If Customer has a reasonable, documented objection on data protection grounds, the parties will work in good faith to resolve it. If we cannot, Customer may terminate the affected Service and receive a pro-rated refund for the unused, prepaid portion.
Security measures
margininfo implements the technical and organisational measures described in Annex II to this DPA, including: TLS 1.2+ in transit and AES-256 at rest; per-workspace secret isolation; least-privilege internal access governed by SSO + MFA; quarterly access reviews; vulnerability scanning and annual third-party penetration testing; an incident response programme with 72-hour notification to Customer of any confirmed breach affecting Customer Personal Data; and the controls audited under our SOC 2 programme.
The detailed Annex II is maintained in the Security Trust Center and available under NDA in PDF form.
Audit rights
Customer may, no more than once per twelve-month period, request access to margininfo's most recent SOC 2 report and a written response to a reasonable security questionnaire.
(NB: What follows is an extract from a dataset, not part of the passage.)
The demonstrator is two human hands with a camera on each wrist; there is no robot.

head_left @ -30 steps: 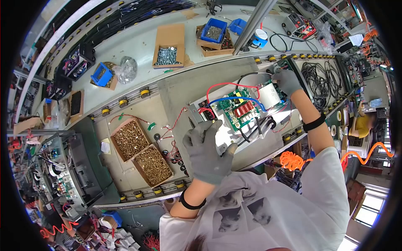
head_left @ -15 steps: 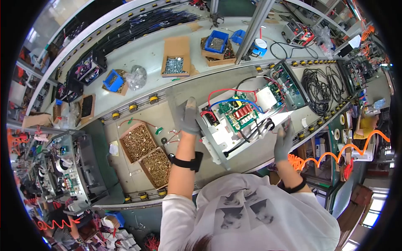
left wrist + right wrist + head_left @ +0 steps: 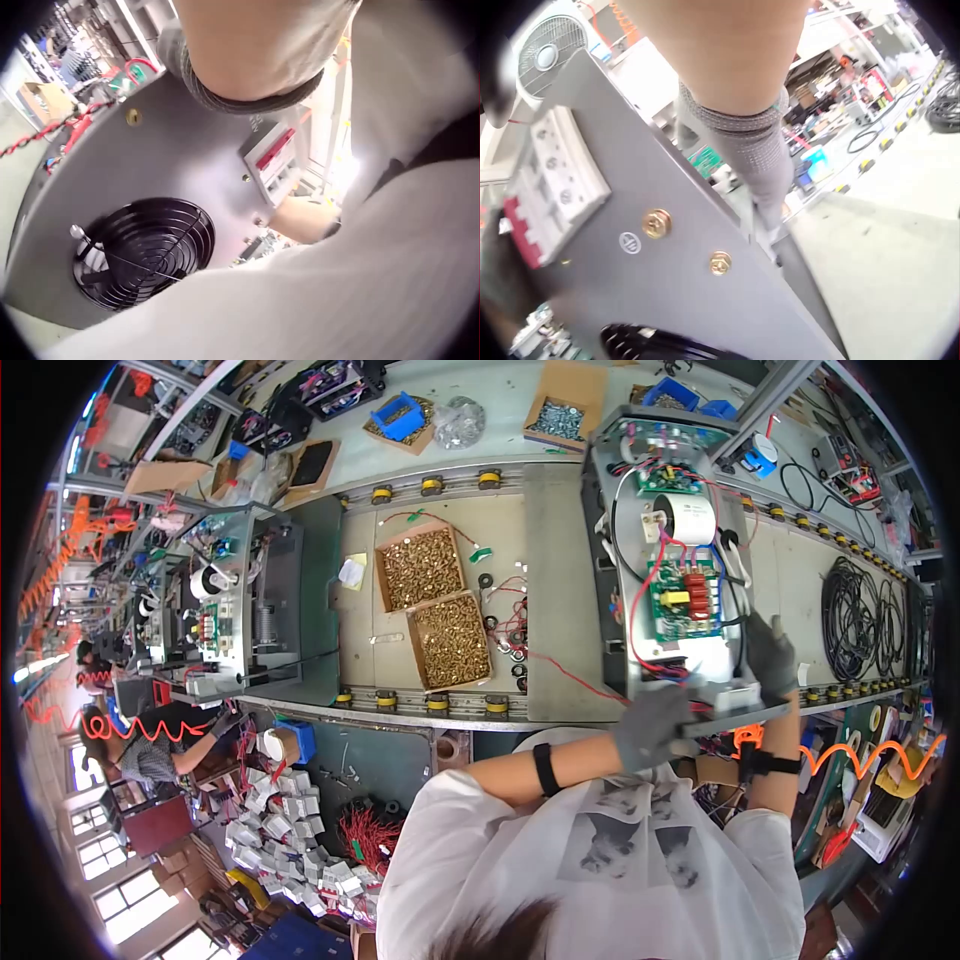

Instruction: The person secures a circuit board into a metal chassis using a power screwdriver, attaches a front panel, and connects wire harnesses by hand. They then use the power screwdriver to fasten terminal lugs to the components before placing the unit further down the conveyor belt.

Where applicable law requires an on-site audit, the parties will agree on scope, timing, and confidentiality protections in advance; audits will be conducted under reasonable rules of engagement, during business hours, and at Customer's cost.
For regulated customers (e.g. those subject to specific financial-services oversight), margininfo will reasonably cooperate with audits required by Customer's regulator.
International transfers
Where Customer Personal Data originating in the EEA, UK, or Switzerland is transferred to a country without an adequacy decision, the parties will rely on the EU Standard Contractual Clauses (Module 2 or 3, as applicable) and, for UK data, the UK International Data Transfer Addendum. These clauses are incorporated by reference and will be executed on request.
Data-subject requests and breach notification
margininfo will assist Customer in responding to data-subject requests (access, deletion, correction, portability) using the workspace's admin tools. Where assistance beyond those tools is required, margininfo will provide reasonable cooperation at no additional cost.
margininfo will notify Customer without undue delay, and in any event within 72 hours, after becoming aware of a personal data breach affecting Customer Personal Data, and will provide information sufficient for Customer to meet its own notification obligations.
Return or deletion of data
On termination of the Service, Customer may export its data for 30 days. Thereafter margininfo will delete Customer Personal Data from active systems within 30 days and from encrypted backups within an additional 60 days, except where retention is required by law.
This DPA is a working draft and is being finalised by counsel. Once executed under counsel's letterhead, the executed copy supersedes this published version.